Temps de lecture : 1 min.

« Ces aides sont palliatives, mais ne vont pas vraiment changer les choses », a estimé vendredi sur franceinfo Cécile Thévenet, membre du bureau national de la Fage (Fédération des associations générales étudiantes), alors que Barbara Pompili a confirmé sur franceinfo que l’indemnité de 100 euros versée par le gouvernement pour amortir la crise du pouvoir d’achat concernera « les étudiants boursiers, les apprentis et les étudiants qui sont fiscalement autonomes ».

L’indemnité inflation « n’est pas assez large, estime Cécile Thévenet pour qui cette indemnité « devrait toucher l’intégralité des étudiants ». Chaque année, la Fage réalise un indicateur du coût de la rentrée. Cette année il est de 2 392 euros, et « augmente d’année en année », rappelle la porte-parole de la fédération d’associations étudiantes. Elle cite le problème de l’augmentation des loyers et « des frais de vie courante ».

« La précarité étudiante ne cesse de croître ».

Cécile Thévenet, de la Fage

à franceinfo

Le fait que cette aide sera versée par le Crous « est une bonne chose, parce que ce sont les aides sociales qui vont aider les étudiants », note-t-elle toutefois. La Fage « réclame une réforme structurelle des aides sociales », avec notamment l’élargissement des critères sociaux pour les aides, au lieu de « mesures palliatives », citant « les repas à 1 euro » pendant le confinement.
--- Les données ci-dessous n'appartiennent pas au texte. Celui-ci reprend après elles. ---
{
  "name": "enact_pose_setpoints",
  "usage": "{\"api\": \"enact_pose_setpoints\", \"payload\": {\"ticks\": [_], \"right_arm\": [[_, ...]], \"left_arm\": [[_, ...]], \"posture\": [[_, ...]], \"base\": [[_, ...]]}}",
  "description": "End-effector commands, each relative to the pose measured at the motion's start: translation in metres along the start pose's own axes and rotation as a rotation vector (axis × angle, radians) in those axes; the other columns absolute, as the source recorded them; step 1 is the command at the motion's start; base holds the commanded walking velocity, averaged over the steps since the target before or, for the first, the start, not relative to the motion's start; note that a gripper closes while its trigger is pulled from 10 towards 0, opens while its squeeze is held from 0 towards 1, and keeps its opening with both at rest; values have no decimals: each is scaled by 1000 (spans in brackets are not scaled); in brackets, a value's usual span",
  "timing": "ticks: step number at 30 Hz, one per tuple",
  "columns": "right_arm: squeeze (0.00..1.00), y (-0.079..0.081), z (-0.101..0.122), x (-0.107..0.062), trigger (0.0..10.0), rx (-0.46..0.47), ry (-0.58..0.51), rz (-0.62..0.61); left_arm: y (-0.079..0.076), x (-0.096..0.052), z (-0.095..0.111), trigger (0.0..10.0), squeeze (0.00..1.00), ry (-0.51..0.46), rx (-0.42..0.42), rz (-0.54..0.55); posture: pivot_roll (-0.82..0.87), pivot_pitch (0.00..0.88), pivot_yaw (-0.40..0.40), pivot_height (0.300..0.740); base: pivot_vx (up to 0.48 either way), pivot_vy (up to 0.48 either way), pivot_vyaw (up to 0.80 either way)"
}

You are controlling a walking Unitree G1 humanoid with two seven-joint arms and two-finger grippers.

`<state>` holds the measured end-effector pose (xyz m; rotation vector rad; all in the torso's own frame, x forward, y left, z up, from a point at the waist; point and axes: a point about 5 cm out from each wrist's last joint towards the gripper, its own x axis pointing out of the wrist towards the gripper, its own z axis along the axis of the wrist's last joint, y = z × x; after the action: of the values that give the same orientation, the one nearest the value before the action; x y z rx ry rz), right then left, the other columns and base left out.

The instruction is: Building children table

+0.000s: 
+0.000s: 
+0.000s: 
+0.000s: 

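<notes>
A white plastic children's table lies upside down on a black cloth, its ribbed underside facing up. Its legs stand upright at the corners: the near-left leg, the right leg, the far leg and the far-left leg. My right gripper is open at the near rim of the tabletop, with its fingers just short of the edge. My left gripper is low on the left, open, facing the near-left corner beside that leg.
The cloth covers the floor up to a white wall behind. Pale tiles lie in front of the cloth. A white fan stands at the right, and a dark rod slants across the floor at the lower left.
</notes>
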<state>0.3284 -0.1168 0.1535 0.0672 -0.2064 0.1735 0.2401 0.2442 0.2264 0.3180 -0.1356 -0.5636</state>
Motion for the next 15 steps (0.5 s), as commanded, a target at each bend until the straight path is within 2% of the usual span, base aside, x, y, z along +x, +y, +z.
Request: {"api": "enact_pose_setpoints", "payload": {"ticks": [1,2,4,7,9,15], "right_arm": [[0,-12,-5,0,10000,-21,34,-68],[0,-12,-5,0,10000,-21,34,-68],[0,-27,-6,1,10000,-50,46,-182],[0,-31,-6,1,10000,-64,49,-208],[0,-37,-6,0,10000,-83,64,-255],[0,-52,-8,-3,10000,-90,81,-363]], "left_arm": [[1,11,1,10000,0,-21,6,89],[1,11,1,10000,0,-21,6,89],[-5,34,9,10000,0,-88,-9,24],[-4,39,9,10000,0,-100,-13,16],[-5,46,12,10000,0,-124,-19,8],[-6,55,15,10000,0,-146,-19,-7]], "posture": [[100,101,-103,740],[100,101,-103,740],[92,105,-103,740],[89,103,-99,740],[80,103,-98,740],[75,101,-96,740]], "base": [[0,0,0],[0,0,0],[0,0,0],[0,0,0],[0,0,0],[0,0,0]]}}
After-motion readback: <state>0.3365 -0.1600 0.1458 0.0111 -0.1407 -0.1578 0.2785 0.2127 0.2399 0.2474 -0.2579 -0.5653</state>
Autre problème, seuls les boursiers, les apprentis et les étudiants indépendants fiscalement toucheront l’enveloppe de 100 euros, or « il y a énormément d’étudiants qui sont en dehors du système de bourse ». « Ils sont issus des classes sociales moyennes et pour autant leurs parents ne peuvent pas les aider », indique Cécile Thévenet.

« Énormément d’étudiants ne peuvent pas se nourrir et vont faire des demandes dans les épiceries sociales et solidaires, a insisté Cécile Thévenet. Un étudiant sur deux doit se salarier en plus de ses études pour subvenir à ses besoins et ce ne sont pas forcément des boursiers ».